A) Immunoblotting analysis was performed using L4/5 DRG from the following groups of mice: no injury (lane 1), three day post-sciatic nerve crush (lane 2), or transection (lane 3). A polyclonal antibody specific for the pro-domain of proNGF detected multiple bands of ~35, ~40, ~44, and ~80 kDa. The ~ 35 kDa band was determined to identify the unglycosylated NGF precursor. All higher molecular weight bands likely represent post-translationally modified forms of proNGF. Statistical analysis using ANOVA revealed no significant difference in band intensity amongst groups (p = 0.999), suggesting that proNGF expression is not altered in response to injury in the DRG. A polyclonal antibody specific for mature NGF detected bands of similar size, including a band of ~ 91 kDa (see panel C). Because this band was not detectable when using the pro-NGF antibody, this band was determined to not be of true NGF origin. B) Commercially prepared NGF (20ng/lane) was used to test the specificity of the mature antibody. C) Mature NGF (12 kDa) was not present in detectable concentrations. No significant change in peptide expression was detected by ANOVA between treatment groups (p = 0.9868).
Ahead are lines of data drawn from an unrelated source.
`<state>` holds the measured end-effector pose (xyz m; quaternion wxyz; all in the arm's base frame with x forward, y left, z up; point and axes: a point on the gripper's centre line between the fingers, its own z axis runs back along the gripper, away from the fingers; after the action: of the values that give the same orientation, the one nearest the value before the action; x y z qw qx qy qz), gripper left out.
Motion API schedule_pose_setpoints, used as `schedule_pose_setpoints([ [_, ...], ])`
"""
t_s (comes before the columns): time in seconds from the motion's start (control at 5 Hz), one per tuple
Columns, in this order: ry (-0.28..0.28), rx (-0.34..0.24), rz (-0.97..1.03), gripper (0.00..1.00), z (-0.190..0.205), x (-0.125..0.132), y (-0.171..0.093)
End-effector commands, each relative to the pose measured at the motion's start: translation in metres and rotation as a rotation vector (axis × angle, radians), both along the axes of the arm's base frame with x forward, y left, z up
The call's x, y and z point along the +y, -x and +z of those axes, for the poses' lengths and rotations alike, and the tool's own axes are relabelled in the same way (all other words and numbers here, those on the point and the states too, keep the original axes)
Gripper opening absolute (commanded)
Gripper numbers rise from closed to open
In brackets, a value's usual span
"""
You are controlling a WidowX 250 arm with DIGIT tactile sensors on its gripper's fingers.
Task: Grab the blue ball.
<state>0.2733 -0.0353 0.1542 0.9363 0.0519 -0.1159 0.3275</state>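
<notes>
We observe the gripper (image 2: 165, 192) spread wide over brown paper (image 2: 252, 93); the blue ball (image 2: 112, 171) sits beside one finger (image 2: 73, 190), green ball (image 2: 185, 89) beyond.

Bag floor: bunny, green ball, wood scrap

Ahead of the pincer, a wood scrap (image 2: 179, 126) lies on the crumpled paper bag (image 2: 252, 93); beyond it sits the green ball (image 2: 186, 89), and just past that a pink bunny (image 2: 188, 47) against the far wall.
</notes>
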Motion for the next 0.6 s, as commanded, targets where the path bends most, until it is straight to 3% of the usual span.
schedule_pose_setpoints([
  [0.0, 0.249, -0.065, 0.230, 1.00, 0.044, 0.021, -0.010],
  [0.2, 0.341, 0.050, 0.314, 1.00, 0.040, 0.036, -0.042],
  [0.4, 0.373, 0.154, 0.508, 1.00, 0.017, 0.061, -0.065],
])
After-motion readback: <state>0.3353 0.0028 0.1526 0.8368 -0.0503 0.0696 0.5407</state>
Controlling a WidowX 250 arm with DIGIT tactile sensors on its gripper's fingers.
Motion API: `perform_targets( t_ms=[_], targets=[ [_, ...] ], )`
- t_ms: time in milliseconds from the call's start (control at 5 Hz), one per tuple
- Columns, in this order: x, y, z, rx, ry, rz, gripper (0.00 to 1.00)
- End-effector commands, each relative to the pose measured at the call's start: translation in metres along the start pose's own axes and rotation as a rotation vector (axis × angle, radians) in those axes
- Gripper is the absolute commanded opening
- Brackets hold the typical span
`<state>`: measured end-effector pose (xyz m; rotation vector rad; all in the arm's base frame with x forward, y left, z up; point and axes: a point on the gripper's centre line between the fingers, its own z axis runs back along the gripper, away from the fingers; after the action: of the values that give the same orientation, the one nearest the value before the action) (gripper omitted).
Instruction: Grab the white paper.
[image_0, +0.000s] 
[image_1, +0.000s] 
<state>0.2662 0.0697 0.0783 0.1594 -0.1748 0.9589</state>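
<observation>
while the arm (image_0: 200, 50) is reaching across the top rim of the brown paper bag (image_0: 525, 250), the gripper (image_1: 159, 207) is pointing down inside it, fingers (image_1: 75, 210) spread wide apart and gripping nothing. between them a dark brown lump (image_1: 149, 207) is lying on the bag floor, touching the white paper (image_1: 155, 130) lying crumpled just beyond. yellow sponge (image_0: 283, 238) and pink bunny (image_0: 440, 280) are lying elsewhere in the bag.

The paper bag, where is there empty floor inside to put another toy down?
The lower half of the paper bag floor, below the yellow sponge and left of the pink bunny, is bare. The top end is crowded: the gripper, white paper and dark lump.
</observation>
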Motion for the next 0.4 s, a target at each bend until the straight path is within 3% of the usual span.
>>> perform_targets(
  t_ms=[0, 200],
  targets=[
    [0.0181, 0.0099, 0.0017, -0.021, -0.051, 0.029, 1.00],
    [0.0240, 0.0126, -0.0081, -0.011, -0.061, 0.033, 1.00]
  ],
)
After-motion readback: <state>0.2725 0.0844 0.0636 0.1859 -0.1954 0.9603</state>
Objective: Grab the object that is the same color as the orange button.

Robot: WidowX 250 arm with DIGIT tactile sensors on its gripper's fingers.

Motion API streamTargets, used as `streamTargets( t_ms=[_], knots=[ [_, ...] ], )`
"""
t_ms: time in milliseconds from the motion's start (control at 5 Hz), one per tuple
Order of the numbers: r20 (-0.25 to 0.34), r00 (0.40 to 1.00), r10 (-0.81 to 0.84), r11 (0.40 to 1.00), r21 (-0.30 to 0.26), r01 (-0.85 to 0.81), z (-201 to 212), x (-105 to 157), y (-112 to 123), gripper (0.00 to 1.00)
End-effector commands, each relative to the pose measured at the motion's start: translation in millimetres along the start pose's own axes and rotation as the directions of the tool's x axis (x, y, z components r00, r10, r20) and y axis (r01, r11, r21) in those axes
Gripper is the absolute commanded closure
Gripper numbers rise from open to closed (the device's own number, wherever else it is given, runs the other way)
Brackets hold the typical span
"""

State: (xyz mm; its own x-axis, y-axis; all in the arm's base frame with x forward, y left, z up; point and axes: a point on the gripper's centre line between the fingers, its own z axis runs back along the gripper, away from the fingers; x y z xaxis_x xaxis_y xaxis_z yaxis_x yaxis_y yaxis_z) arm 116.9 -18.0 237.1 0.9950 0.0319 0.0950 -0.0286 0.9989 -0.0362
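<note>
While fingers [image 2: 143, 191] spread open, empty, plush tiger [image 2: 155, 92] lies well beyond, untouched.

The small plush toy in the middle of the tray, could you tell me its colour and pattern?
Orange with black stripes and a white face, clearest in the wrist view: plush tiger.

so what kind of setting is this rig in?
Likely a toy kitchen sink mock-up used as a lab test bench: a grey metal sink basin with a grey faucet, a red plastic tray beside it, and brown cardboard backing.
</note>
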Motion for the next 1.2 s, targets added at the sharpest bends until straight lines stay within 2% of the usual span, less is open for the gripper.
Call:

All protein loading was normalized to cyclophilin A (18kDa).

Figure 5

Size-frequency histogram illustrating the distribution of neuronal area (μm²) in uninjured (black bars) and sciatic nerve transected (grey bars) L4/5 DRG 25-days following sciatic nerve axotomy. Small neurons (0–200μm²) comprise over half (58.03%) of the L4/5 DRG neuronal population in uninjured mice (black bars). This population of neurons is completely lost 25-days following sciatic nerve transection (grey bars).